▸ WHAT NEEDS TO BE DONE: Return the listing exactly, please; no pictures.

▸ SOURCE MATERIAL:
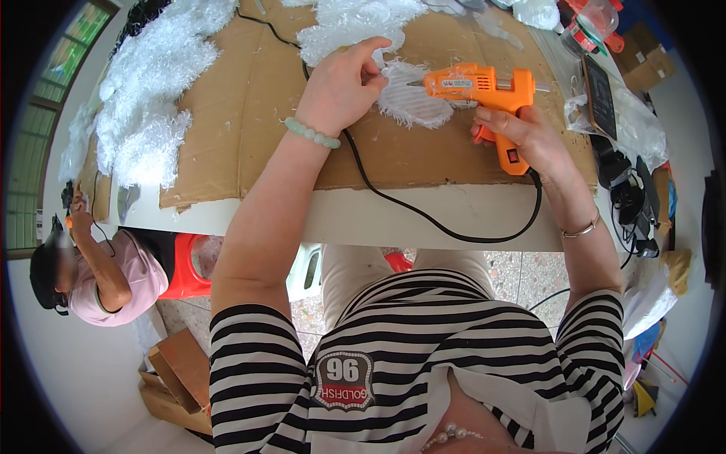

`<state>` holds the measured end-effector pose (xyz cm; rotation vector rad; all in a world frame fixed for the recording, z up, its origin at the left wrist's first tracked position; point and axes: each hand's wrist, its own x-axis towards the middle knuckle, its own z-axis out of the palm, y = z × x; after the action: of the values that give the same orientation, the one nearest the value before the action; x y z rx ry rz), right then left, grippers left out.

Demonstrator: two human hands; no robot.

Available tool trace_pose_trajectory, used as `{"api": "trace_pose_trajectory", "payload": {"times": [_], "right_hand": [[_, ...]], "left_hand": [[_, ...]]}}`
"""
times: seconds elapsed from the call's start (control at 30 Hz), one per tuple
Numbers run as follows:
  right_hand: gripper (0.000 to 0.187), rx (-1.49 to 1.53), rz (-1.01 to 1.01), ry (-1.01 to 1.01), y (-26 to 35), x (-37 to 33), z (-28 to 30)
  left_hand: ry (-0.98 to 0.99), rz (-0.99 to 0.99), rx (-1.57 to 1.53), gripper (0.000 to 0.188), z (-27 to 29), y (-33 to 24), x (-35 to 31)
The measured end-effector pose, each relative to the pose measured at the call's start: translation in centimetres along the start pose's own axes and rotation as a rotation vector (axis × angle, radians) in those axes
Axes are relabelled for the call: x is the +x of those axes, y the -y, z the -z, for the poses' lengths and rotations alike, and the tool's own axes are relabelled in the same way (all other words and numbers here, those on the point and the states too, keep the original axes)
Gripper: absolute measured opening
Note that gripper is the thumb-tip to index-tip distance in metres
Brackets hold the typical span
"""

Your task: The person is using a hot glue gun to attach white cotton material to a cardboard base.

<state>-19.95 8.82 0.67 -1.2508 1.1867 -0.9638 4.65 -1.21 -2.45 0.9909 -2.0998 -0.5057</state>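
Note:
My right hand (522, 136) is wrapped round the handle of an orange hot glue gun (484, 89), with fingers at its trigger. Its nozzle points left, over a white fringed fabric piece (416, 102) lying on a cardboard sheet (280, 144). A black cord (423, 219) loops from the gun's handle across the table edge and passes behind my left wrist. Just left of the fringed piece is my left hand (340, 83), its index finger stretched out and apart from the thumb. Other fingers there are curled and partly hidden. The thumb is close to the piece's edge.
White shaggy material (155, 91) is heaped at the left, with more white pieces (363, 23) at the far side. A phone (599, 97), a plastic jar (594, 26) and plastic bags line the right. Another person (113, 272) sits at the left by a red stool (185, 268).

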Motion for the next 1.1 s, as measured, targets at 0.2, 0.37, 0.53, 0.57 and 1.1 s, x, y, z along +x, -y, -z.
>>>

▸ RESPONSE TO THE EXERCISE:
`<state>` holds the measured end-effector pose (xyz cm; rotation vector rad; all in a world frame fixed for the recording, z up, its origin at the left wrist's first tracked position; point and axes: each hand's wrist, its own x-axis towards the middle knuckle, its own z-axis out of the palm, y = z × x; after the action: of the values that give the same orientation, the one nearest the value before the action; x y z rx ry rz), right then left, grippers left out.

Demonstrator: two human hands; no robot.

Available tool trace_pose_trajectory, used as `{"api": "trace_pose_trajectory", "payload": {"times": [_], "right_hand": [[_, ...]], "left_hand": [[_, ...]]}}`
"""
times: seconds elapsed from the call's start (control at 30 Hz), one per tuple
Numbers run as follows:
  right_hand: gripper (0.000 to 0.187), rx (-1.49 to 1.53), rz (-1.01 to 1.01), ry (-1.01 to 1.01), y (-26 to 35), x (-37 to 33), z (-28 to 30)
  left_hand: ry (-0.98 to 0.99), rz (-0.99 to 0.99), rx (-1.57 to 1.53), gripper (0.000 to 0.188), z (-27 to 29), y (-33 to 24), x (-35 to 31)
The measured end-effector pose, each relative to the pose measured at the call's start: translation in centimetres along the start pose's own axes and rotation as a rotation vector (axis × angle, radians) in those axes
Axes are relabelled for the call: x is the +x of those axes, y the -y, z the -z, for the poses' lengths and rotations alike, and the tool's own axes are relabelled in the same way (all other words and numbers here, those on the point and the states too, keep the original axes)
Gripper: absolute measured opening
Note that gripper is the thumb-tip to index-tip distance in metres
Brackets hold the typical span
"""

Your task: The person is using a hot glue gun to attach white cotton material to a cardboard base.

<state>-19.95 8.82 0.67 -1.2508 1.1867 -0.9638 4.65 -1.21 -2.45 0.9909 -2.0998 -0.5057</state>
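Note:
My right hand (522, 136) is wrapped round the handle of an orange hot glue gun (484, 89), with fingers at its trigger. Its nozzle points left, over a white fringed fabric piece (416, 102) lying on a cardboard sheet (280, 144). A black cord (423, 219) loops from the gun's handle across the table edge and passes behind my left wrist. Just left of the fringed piece is my left hand (340, 83), its index finger stretched out and apart from the thumb. Other fingers there are curled and partly hidden. The thumb is close to the piece's edge.
White shaggy material (155, 91) is heaped at the left, with more white pieces (363, 23) at the far side. A phone (599, 97), a plastic jar (594, 26) and plastic bags line the right. Another person (113, 272) sits at the left by a red stool (185, 268).
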
Motion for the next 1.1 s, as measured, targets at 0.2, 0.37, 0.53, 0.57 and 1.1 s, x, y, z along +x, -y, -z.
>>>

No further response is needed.